On the positives, I think we have learned how really important simple staff welfare is - which we were aware of but it's given a real momentum to that and I think that's highly welcomed. The NHS has not always been a great employer; it needs to look after its staff much better and I think people have got that in the way that they maybe didn't before.

I think it's shown that there is much more need for collaboration between organisations; the NHS is one organisation but it's broken up into independent businesses; Barts Health Trust, GST Trust. There was actually a lot of good system working during the pandemic between people, breaking down those sorts of barriers that the business nature of NHS trusts has erected over the last decade - so that's good.

And lastly stuff like the Nightingale shows that the NHS can react fast; it doesn't have to be the lumbering bureaucracy that it is always portrayed as.

It actually moved pretty fleet of foot - and in many ways faster than a lot of private companies - so it can be done and we need to just reflect on why we can't do that all the time.
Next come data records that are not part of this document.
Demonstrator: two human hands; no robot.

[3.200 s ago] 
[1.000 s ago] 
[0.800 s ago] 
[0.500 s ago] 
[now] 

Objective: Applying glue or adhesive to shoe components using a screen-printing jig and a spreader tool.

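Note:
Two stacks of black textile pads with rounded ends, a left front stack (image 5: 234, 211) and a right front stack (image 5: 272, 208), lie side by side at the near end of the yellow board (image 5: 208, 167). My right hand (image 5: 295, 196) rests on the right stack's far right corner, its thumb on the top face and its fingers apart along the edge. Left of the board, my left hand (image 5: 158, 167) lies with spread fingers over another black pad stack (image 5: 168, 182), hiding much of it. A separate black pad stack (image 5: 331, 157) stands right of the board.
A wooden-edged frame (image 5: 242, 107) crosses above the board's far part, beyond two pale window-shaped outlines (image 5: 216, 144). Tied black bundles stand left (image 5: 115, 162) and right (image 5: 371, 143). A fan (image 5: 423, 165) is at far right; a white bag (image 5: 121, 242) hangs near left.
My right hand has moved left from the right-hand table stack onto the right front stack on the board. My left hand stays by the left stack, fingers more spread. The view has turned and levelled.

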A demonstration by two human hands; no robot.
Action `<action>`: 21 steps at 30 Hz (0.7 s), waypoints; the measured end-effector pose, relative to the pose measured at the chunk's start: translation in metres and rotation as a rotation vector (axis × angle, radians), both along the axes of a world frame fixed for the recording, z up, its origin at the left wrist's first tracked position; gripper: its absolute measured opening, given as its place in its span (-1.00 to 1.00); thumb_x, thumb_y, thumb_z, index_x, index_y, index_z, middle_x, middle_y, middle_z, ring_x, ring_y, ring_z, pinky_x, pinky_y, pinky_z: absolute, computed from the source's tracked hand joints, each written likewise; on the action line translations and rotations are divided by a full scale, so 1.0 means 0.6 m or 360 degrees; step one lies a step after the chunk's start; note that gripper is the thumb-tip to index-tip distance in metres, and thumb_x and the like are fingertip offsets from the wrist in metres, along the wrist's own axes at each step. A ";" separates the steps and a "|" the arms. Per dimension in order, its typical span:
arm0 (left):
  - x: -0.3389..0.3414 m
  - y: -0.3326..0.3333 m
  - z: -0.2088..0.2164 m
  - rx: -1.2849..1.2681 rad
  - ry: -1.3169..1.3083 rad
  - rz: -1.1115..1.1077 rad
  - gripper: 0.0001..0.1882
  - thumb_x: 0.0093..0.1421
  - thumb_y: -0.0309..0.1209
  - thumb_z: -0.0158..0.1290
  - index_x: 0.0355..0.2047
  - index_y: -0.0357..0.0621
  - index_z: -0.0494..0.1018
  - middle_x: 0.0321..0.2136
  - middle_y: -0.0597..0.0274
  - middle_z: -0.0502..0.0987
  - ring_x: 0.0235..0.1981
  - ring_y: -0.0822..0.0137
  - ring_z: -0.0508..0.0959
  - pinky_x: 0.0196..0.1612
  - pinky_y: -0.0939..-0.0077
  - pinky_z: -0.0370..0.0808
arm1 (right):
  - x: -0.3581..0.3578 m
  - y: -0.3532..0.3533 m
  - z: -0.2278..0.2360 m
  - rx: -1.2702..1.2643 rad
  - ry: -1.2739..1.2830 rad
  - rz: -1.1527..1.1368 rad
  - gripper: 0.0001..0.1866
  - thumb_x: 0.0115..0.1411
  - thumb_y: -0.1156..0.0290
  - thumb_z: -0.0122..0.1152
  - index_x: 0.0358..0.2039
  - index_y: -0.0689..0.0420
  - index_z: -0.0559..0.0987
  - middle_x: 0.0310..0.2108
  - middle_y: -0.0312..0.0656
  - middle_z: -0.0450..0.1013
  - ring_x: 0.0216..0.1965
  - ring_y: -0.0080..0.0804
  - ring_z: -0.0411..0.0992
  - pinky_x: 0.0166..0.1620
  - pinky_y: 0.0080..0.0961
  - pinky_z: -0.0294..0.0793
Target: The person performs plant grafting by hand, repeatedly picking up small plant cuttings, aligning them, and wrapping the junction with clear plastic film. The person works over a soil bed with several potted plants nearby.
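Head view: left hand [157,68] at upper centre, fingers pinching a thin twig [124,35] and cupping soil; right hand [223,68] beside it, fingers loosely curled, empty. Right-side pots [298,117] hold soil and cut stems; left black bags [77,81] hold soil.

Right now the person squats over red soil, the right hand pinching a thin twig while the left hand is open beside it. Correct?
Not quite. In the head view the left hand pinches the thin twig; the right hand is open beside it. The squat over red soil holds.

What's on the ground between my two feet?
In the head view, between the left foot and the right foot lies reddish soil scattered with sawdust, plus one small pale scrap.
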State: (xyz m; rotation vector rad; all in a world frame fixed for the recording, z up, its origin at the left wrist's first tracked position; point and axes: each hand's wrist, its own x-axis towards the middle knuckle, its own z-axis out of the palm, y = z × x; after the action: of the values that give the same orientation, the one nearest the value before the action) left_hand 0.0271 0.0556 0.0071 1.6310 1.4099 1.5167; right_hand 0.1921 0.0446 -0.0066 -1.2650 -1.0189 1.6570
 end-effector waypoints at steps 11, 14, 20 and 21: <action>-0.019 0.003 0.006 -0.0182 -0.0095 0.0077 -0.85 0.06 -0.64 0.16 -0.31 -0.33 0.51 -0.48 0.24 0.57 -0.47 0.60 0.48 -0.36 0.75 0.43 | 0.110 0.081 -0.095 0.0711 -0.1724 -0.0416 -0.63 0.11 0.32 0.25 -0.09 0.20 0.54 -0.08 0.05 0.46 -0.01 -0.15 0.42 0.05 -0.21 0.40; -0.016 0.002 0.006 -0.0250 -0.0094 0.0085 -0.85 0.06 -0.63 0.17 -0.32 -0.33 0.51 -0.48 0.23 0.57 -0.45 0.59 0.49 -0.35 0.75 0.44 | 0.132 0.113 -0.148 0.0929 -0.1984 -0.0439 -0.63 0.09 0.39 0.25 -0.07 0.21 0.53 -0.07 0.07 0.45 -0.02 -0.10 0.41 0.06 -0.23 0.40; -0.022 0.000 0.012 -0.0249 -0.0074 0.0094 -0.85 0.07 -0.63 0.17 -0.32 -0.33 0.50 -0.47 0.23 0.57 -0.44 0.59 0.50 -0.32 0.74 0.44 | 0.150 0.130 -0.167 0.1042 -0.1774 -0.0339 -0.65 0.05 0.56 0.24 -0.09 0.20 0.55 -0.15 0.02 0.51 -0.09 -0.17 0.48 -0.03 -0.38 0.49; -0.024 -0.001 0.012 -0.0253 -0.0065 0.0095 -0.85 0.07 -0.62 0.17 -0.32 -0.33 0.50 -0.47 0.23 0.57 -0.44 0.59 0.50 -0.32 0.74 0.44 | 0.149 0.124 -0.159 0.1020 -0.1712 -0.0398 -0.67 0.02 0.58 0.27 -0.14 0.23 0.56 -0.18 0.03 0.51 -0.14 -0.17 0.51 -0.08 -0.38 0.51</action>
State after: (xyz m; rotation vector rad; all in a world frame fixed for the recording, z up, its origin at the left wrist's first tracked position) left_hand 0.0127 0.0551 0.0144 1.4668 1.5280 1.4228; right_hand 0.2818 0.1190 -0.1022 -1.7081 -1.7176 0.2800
Obviously there are good reasons why we can't do it all the time, like you should consult about changes, you should involve patients in reconfiguration and obviously we didn't during the pandemic. It is entirely appropriate to regulate medicine tightly because you're dealing with people’s lives - but there has to be a better way of regulating and a better way of making changes to the NHS. Hopefully the balance will be swung a little bit more to a lack of bureaucracy and a bit lighter touch regulation.

This interview was conducted via zoom between Professor Charles Knight and Harris Nageswaran on the 29th October 2020. Some sections have been edited to flow better when reading, such as breaking up long sentences; the content remains the same however.